▶ YOUR ASSIGNMENT
Go through the listing below from its first line and repeat each line exactly, ending at the line containing "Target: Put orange" and including it.

Start of Block

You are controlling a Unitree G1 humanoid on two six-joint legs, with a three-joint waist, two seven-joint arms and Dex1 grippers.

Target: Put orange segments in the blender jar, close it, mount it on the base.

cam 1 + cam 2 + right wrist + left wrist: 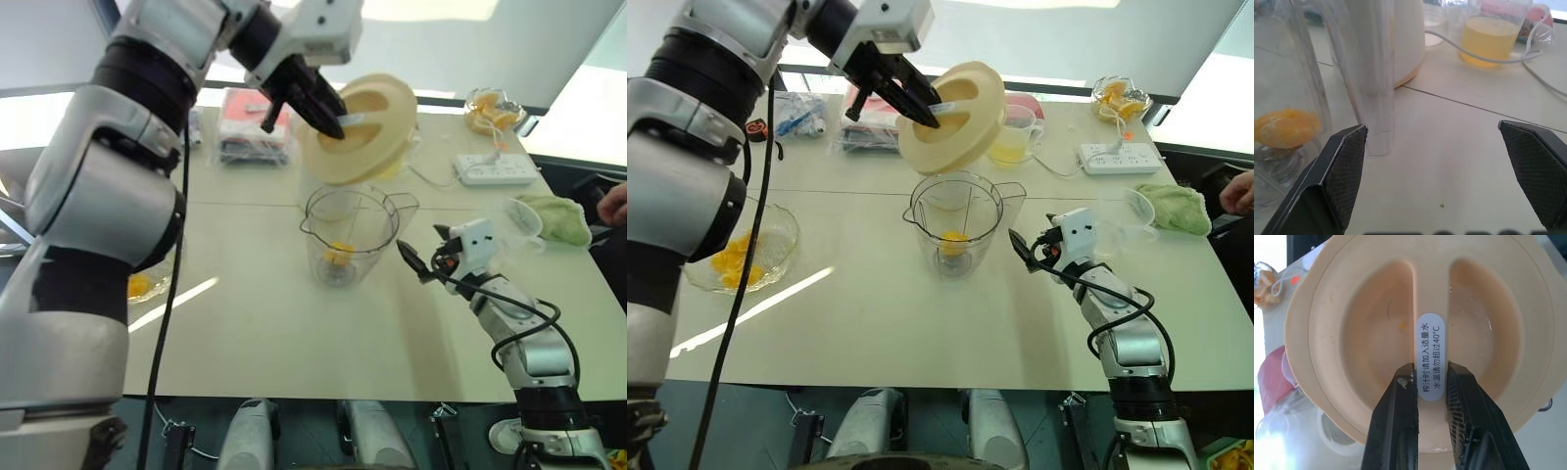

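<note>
Orange segments (953, 239) lie in the bottom of the blender jar (955, 227), which stands at the frame's centre on the table (882, 323). Above it, the left gripper (921, 103) pinches the centre rib of a tilted cream lid (955, 116). The right gripper (1027, 251) waits wide open and empty right of the jar, near its handle

Left hand (1431, 382) clamped on cream lid's (1352, 333) labelled centre rib
</note>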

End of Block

▶ WRITTEN SOLUTION
You are controlling a Unitree G1 humanoid on two six-joint legs, with a three-joint waist, two seven-joint arms and Dex1 grippers.

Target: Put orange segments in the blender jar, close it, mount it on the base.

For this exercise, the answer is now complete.